Aliw Broadcasting Corporation is a Philippine broadcasting company. Its corporate office and studios are located at the 5th floor of Citystate Centre, 709 Shaw Blvd., Brgy. Oranbo, Pasig. It is one of the broadcast media assets of the ALC Group of Companies, alongside RPN and Nine Media. Aliw operates a number of radio stations under the Home Radio & DWIZ brands, as well as its only digital television and cable channel, ALIW Channel 23.

History
Aliw was established on May 12, 1991, with the acquisition of DWIZ from Manila Broadcasting Company. The station would later on become among the top-rated news and talk stations in Metro Manila. A year later, it established a number of FM stations across the country. These stations would be later known as Home Radio.

On May 3, 2016, Philippine President Benigno S. Aquino III signed Republic Act No. 10790, an act amending the franchise of Aliw Broadcasting Corporation and Renewing/Extending the term thereof to another twenty-five (25) years that shall take effect on April 13, 2017.
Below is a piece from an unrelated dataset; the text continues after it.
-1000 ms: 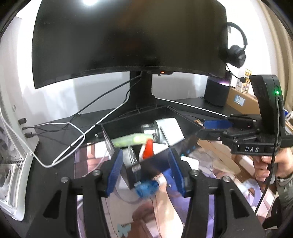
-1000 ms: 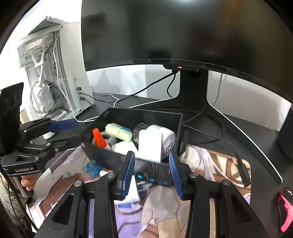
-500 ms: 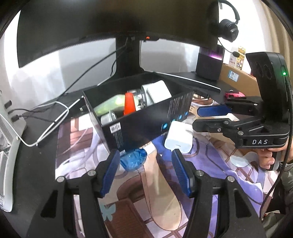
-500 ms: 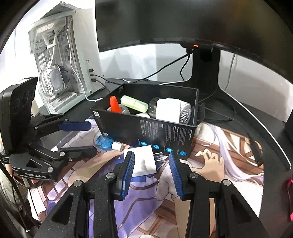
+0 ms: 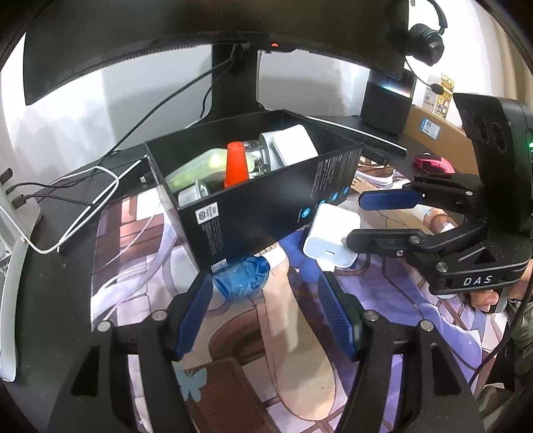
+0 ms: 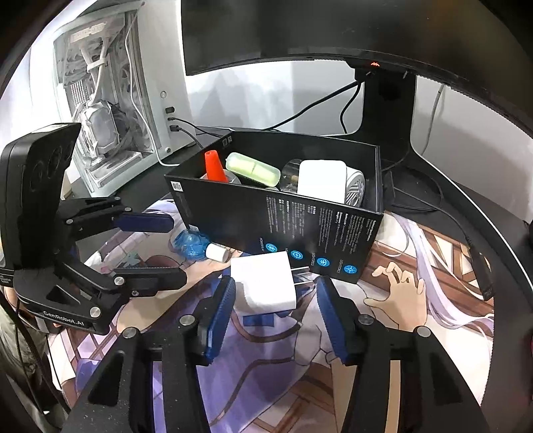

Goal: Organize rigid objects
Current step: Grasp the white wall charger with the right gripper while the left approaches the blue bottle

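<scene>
Left gripper: blue-padded fingers parted, having just been widening; nothing pressed between them. Just ahead of the tips, toward the left finger, lies a crumpled blue translucent plastic bottle on its side on the illustrated purple-and-tan desk mat covering the bench, its far side tucked against the near corner of the box.

Right gripper: blue-padded fingers also parted, having just been opening. A white square plastic charger block rests on the mat between and just ahead of the tips, closer to the left finger; whether that pad touches it cannot be told. Its metal prongs point toward the right finger.

Beyond both sets of tips: a long open black cardboard box with white print and blue icons on its near wall, standing on the mat. Contents: an orange plastic cone, a pale green translucent case, a clear glass jar, a white rounded block, a white cylinder with a grille end.

Farther back: the black stand of a large dark curved monitor, with black cables trailing over the bench. Far beyond the left finger of the right gripper, a white computer case.
</scene>
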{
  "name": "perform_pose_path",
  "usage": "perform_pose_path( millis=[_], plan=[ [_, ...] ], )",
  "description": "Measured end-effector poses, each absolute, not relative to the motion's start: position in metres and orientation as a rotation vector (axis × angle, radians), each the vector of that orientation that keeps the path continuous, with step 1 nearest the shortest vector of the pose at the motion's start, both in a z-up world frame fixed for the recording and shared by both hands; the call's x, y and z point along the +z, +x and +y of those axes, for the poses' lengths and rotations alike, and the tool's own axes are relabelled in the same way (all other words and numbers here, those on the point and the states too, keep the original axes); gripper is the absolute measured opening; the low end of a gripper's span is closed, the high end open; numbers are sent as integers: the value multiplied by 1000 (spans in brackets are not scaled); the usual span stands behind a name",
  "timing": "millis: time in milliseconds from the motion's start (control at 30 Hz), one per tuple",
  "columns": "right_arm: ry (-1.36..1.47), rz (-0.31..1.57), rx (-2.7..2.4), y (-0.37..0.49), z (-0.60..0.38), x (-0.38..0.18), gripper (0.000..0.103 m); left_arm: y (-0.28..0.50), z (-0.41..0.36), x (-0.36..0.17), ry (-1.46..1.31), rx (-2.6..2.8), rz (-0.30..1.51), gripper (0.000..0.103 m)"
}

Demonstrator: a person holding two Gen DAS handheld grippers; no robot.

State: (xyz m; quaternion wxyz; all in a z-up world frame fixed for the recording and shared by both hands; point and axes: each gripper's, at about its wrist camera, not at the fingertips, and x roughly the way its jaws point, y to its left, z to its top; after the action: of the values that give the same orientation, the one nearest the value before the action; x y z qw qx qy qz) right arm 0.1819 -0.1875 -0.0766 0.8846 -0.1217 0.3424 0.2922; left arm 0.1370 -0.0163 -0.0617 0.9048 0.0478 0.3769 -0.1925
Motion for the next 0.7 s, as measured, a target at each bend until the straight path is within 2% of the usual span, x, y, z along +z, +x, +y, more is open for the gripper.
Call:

On January 5, 2022, the National Telecommunications Commission awarded Channel 23 to Aliw Broadcasting Corporation under a provisional authority license. The channel was formerly used by Studio 23 and S+A of ABS-CBN Corporation. This marks Aliw's venture into television. On May 6, 2022, the channel launched its broadcast with a live video feed of DWIZ, in which it would be later known as IZTV. On January 30, 2023, it was relaunched as ALIW Channel 23.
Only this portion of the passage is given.